In recently purchasing Manx 3.6 C compiler with SDB for the Amiga, I was hoping
to finally do some serious hacking, since I am finally graduating.  I began to
read the manual on MANX C.

	I was hoping to run MANX, on a vanilla A2000 ( with (1) floppy, 
and (1)meg of ram, and using VD0:).  In reading the section, on setting
up for one floppy drive, they suggest to trim the SYS1: disk to use this as a
workspace.  This seems stupid, I have at least one meg of Ram, could I not
just put the libs and my C source code in VD0:?  This would decrease access
to the drive and hopefully increase compile and link time.

	Here is my question, to anyone with a helpful hint on working on a 
1 drive system, (and NO I cannot afford anymore HARDWARE!), 

??????????????????????????????????????????????????????????????????????

How can I setup my MANX C compiler with my current system, what 
startup-sequence is best, how can I use SET commands to help in
finding the important libs and include's.  Could I also put SDB, either
on the SYS disk or in VD0,  Is Ronald Reagan really ALive?

??????????????????????????????????????????????????????????????????????

Any help in this problem, would be much appreciated, Please only send
me mail do NOT repost or follow-up.  And if you are wondering why
I did not figure this one out myself, I am too lazy to figure out all
the details myself, especially if someone else already knows the answer.

--DvBlaze

ali@polya.STANFORD.EDU (Ali T. Ozer) (05/14/88)

In article <11212@sunybcs.UUCP> ugblaszy@sunybcs.UUCP (Dave Blaszyk) writes:
>	I was hoping to run MANX, on a vanilla A2000 ( with (1) floppy, 
>and (1)meg of ram, and using VD0:).

I would mail to you directly if I could, but I can't.

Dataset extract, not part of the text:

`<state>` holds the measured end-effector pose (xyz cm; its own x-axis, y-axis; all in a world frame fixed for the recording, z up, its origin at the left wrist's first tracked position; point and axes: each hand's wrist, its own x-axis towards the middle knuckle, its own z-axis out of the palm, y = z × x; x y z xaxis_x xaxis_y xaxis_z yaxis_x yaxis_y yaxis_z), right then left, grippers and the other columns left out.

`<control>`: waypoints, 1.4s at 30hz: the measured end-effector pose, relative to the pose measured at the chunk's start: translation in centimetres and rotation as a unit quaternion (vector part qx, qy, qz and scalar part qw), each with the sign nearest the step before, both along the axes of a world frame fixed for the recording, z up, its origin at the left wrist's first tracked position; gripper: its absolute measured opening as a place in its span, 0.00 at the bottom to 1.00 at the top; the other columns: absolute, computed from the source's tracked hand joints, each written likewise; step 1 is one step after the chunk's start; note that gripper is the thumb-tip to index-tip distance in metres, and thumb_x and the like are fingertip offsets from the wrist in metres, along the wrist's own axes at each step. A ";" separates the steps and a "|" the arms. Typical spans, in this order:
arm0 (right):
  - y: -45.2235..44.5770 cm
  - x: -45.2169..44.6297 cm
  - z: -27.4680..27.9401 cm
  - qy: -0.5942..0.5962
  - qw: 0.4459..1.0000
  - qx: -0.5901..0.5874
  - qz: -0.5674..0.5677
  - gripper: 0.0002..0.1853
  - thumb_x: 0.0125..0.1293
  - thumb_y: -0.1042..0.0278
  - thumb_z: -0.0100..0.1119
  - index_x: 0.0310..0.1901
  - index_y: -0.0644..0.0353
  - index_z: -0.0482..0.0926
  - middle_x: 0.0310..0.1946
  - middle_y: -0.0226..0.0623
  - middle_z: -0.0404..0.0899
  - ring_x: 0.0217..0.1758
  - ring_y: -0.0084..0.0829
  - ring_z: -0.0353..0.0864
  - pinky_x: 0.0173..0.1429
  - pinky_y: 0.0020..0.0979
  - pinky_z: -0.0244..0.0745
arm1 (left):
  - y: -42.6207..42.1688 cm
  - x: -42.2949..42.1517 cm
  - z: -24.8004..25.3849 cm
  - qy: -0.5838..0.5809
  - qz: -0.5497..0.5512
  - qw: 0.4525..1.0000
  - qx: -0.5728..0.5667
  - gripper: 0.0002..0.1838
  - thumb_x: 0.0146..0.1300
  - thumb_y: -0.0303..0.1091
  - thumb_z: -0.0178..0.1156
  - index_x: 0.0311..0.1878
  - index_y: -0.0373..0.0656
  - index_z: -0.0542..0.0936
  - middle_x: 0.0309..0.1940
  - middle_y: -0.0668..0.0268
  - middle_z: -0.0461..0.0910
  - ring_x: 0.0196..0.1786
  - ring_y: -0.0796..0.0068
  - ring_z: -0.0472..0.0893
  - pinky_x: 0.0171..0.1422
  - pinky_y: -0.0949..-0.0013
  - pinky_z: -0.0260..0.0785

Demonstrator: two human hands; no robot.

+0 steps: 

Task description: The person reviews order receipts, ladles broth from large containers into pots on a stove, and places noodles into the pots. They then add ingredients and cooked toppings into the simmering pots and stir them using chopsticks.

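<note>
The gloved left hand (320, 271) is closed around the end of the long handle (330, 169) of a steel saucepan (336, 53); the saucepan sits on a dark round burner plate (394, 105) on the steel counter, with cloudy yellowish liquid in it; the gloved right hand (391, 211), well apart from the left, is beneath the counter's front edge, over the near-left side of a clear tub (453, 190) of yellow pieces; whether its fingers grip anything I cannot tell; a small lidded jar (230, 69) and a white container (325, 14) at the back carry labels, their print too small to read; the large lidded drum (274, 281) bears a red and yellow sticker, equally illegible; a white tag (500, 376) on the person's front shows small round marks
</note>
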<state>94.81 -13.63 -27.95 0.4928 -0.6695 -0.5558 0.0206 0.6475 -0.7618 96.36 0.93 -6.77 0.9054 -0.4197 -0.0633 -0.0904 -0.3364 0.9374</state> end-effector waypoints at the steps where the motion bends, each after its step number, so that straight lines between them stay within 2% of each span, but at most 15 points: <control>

I know a person who
was developing on a 512K, 1 floppy Amiga until last night (when his 2 Meg
expansion finally arrived). You can fit cc, as, ln, emacs, the include 
files, c.lib (or c32.lib), and various CLI commands such as list, copy, etc,
on a single floppy, and still have 8-9% of the disk empty.  For doing small
development, this might be fine. For speed, copy cc, as, and c.lib into
VD0:. 

For bigger projects, you might copy most everything from the boot disk
to VD0: (possibly filling up half your memory), then take out the boot disk
and stick in your work disk. One problem with this is that everytime you
guru, you'll have to insert the boot disk in. (This will be remedied when
we all have 1.3, with recoverable RAMdisk boot. Right?)

You might also look into using precompiled header files --- if you're 
working on a project for which you have a good idea of what system .h files
you need, you can create a precompiled header file, put it on your work 
disk, and thus avoid copying all the .h files into VD0: during boot time.
This also speeds up compiles considerably.

In my experience, you will not be able to fit SDB on the boot disk with the
other Manx stuff. I usually put a copy of SDB on my work disk.